#### ASSIGNMENT
Transcribe only the lines of the listing below from the one holding "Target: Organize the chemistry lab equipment" through the one holding "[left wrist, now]", inclusive, without any change.

###

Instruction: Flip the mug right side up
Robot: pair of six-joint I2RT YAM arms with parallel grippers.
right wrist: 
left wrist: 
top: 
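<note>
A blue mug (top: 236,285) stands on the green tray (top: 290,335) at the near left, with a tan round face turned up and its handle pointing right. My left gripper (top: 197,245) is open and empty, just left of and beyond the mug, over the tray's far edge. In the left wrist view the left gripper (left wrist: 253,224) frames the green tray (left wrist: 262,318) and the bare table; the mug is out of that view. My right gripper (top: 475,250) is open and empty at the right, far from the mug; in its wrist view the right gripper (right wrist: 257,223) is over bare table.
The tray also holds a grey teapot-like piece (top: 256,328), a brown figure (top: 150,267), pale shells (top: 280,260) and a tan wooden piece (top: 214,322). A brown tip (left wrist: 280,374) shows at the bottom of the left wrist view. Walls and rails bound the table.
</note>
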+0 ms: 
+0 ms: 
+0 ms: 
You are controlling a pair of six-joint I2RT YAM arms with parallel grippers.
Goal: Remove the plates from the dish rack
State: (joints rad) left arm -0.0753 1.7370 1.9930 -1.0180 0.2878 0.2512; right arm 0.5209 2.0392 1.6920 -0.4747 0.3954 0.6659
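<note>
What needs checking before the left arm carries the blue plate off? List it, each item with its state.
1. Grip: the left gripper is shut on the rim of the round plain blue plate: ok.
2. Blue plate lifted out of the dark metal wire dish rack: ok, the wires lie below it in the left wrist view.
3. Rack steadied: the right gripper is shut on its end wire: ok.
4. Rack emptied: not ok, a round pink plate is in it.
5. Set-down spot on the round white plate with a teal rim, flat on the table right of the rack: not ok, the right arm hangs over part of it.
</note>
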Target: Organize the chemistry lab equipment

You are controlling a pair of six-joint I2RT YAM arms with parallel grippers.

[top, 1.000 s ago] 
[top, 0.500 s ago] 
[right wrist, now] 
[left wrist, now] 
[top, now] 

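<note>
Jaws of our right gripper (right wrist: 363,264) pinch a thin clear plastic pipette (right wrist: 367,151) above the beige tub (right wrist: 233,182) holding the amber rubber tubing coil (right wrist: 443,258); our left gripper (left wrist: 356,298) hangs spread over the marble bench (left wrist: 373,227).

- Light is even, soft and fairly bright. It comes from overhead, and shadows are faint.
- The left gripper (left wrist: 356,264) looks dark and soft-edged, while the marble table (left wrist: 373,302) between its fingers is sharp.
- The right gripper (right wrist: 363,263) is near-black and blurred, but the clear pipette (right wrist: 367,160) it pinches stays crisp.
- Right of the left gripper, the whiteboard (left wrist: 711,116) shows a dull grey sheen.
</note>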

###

#### RESPONSE AREA
Target: Organize the chemistry lab equipment

You are controlling a pair of six-joint I2RT YAM arms with parallel grippers.

[top, 1.000 s ago] 
[top, 0.500 s ago] 
[right wrist, now] 
[left wrist, now] 

No further output is needed.